Gian mengambil kursi di depan papa nya dan menduduki nya. Menatap serius sang ayah yang hampir copy paste wajah, penampilan, sikap.

"Pa, aku mau nanya soal pak Rean dan keluarga nya, apa papa tau dimana keberadaan mereka?." Tanya Gian serius.

"Rean yah?, dia sudah hampir 8 tahun tak ada kabar, dan kabar terakhir yang papa dapat kan Rean mengalami kecelakaan bersama istri dan kedua anak nya di bandung. Dan rumor beredar mereka tak ada yang selamat." Terang ayah Gian. Membuat Gian mematung di tempat dan jantung nya mencelos. Sakit!.

Tak terasa air mata Gian jatuh hati nya sakit mendengar itu, bagaimana keadaan El nya saat itu? Dan masih banyak lagi pertanyaan yang belum sempat ia tanyakan pada El nya dulu. Gian merindukan nya.
Gian tanpa permisi langsung pergi meninggalkan ruangan ayah nya dengan perasaan sakit. Gian pergi ke danau tempat pertemuan terakhir nya dengan El. Gian disana meluapkan semua apa yang dia rasakan.
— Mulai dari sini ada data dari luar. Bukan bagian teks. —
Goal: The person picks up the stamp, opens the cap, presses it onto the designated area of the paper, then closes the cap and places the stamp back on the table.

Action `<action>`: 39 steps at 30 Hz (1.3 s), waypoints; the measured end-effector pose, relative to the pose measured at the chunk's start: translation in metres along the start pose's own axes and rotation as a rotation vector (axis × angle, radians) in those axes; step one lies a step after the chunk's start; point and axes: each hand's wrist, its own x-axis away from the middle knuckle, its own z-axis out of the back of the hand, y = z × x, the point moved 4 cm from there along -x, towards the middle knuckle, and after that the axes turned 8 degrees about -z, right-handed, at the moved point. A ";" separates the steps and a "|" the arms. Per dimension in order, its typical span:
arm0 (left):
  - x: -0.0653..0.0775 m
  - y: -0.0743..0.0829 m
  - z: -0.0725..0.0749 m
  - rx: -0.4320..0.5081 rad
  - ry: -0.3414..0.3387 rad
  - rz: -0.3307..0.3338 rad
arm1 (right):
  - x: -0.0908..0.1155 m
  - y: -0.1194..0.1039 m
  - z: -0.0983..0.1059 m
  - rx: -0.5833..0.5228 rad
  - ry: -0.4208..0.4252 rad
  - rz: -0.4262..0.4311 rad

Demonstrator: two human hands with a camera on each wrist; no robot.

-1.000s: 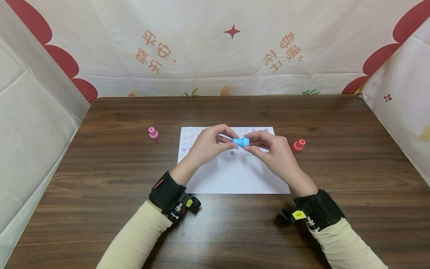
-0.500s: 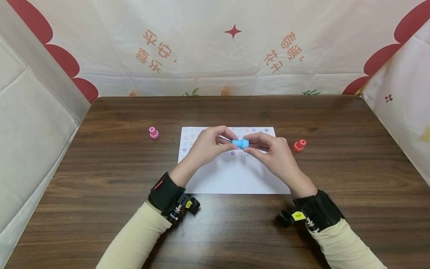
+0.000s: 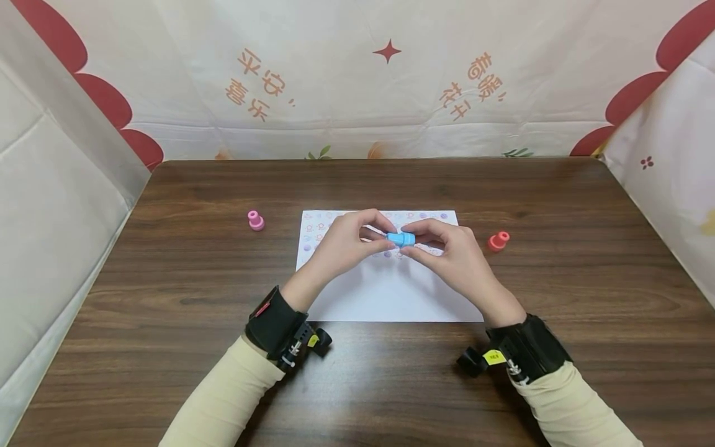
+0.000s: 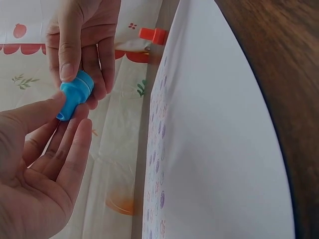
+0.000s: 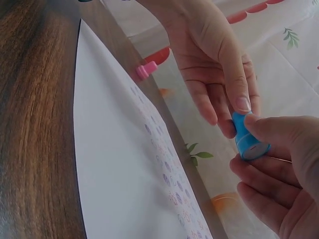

Dia hancur, hancur se hancur hancur nya. Seperti hidup nya sama sekali tak ada warna, pelangi nya telah hilang pergi semua itu karena diri nya, andaikan dia dulu tak pergi dia tak akan merasa sehancur ini. Dan hari itu dimana Gian merasa manusia paling hancur dan putus harapan.